ACTION ITEM:
In the material below, find each line that contains the word "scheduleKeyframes" and copy it.

SUPPLIED INFORMATION:
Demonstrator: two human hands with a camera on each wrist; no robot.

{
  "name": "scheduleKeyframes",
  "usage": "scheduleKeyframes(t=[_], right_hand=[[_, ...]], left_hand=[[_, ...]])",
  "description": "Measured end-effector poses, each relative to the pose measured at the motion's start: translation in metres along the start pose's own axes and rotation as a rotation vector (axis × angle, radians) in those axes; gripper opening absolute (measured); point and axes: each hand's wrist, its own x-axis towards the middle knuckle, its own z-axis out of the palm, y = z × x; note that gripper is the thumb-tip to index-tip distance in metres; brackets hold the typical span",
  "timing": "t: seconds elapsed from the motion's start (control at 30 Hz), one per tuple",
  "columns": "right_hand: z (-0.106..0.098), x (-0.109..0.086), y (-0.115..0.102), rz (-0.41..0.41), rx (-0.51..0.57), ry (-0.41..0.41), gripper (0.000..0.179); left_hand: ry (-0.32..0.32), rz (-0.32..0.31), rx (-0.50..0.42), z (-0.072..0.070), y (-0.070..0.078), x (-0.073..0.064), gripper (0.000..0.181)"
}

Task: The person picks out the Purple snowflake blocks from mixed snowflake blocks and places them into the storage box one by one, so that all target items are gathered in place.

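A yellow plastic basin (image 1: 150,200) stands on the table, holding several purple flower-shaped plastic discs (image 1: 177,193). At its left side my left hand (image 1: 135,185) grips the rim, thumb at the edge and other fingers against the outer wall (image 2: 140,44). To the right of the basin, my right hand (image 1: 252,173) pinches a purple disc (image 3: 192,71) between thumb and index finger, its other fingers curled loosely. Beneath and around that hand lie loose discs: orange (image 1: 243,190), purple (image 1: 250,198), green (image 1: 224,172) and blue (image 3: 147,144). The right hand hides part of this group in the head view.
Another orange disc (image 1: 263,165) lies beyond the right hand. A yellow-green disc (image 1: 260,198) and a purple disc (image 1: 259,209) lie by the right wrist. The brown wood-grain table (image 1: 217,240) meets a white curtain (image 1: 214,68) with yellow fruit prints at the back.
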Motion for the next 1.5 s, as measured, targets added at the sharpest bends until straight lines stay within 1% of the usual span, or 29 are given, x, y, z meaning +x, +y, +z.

SOLUTION TO THIS TASK:
  "name": "scheduleKeyframes",
  "usage": "scheduleKeyframes(t=[_], right_hand=[[_, ...]], left_hand=[[_, ...]])",

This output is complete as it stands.